Le 7 mai 2018, le Met Gala, fête somptueuse donnée tous les ans au Metropolitan Museum de New York, bat son plein. Broderies rouge et or, bijoux rayonnants, tiares vertigineuses : vêtues en accord avec le thème de la soirée (le divin et le catholicisme), les plus grandes stars du cinéma, de la mode, des médias et de l’industrie musicale grimpent les marches du musée et paradent sous le crépitement des flashs. Parmi elles figure la mannequin et femme d’affaires Kim Kardashian. Difficile à croire, et pourtant : cette célébrité fortunée, propulsée sur le devant de la scène en 2007 par une sextape tournée avec un rappeur, puis par une série de téléréalité, va ce soir-là jouer un rôle clé dans l’identification d’une précieuse antiquité volée !

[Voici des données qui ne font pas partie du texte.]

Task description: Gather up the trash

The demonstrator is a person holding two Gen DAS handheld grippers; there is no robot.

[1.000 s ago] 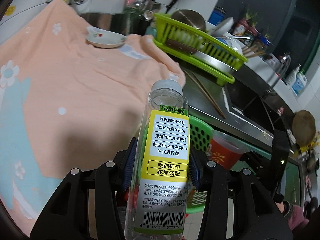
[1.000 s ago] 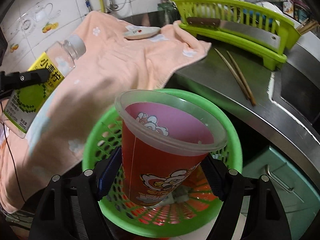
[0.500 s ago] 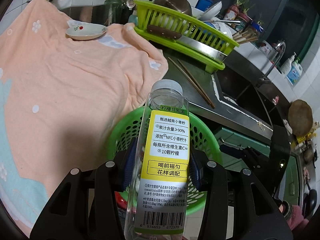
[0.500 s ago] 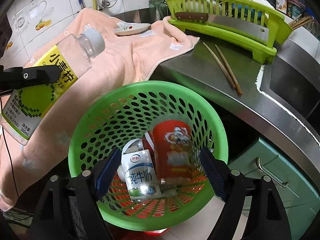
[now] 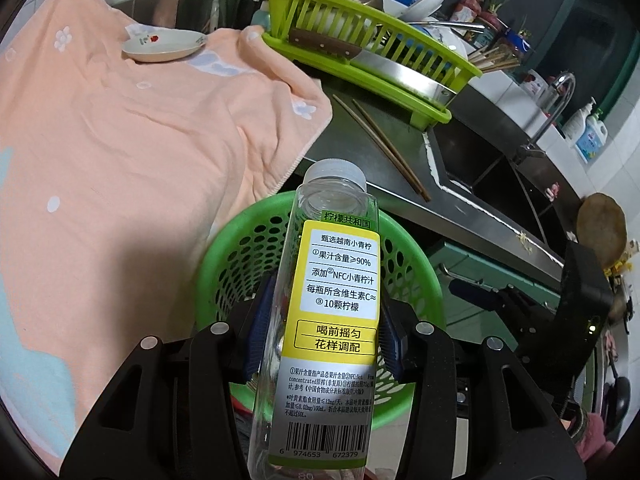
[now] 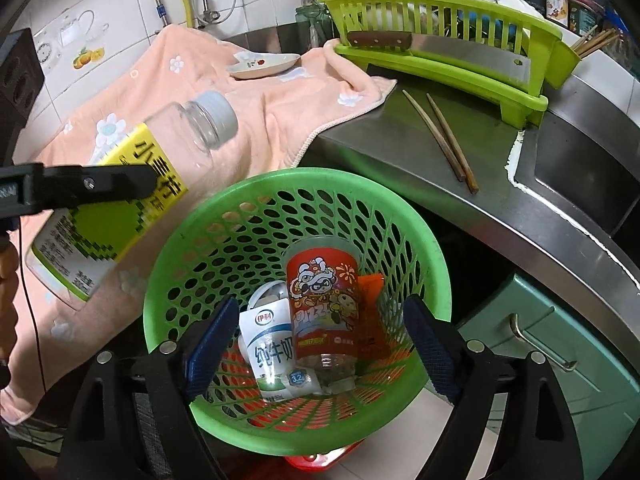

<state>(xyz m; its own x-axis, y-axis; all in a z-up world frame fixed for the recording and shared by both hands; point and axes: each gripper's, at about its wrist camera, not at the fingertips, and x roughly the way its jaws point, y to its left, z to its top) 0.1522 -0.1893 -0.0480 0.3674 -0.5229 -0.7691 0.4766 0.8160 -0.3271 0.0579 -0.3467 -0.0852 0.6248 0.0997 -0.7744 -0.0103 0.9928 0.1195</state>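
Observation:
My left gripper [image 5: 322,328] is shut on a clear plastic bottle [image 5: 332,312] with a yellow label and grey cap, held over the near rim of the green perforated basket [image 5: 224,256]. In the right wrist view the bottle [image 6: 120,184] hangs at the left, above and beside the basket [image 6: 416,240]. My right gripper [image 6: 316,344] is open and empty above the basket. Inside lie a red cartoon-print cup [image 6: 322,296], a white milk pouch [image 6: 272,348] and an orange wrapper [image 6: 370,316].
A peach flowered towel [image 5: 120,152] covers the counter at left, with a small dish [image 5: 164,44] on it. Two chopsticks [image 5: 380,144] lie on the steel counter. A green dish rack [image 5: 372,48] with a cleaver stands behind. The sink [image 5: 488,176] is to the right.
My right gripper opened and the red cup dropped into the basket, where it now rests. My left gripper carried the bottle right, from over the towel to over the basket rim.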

Tout commence durant le bal, lorsque Kim, enserrée dans une robe dorée moulante de chez Versace ornée d’une croix chrétienne, prend la pose aux côtés d’une autre icône tout aussi rutilante : le cercueil du prêtre égyptien Nedjemankh, alors exposé en grande pompe au Met en tant que trésor inédit. Sur cette photographie qui fait le tour des réseaux sociaux, l’enrobage à la feuille d’or de ce précieux artefact vieux de plus de 2 000 ans fait écho, malgré le choc des civilisations, à la tenue bling-bling de l’Américaine.
Volé en Égypte en 2011

Cercueil de Nedjemankh, 150–50 avant J.C.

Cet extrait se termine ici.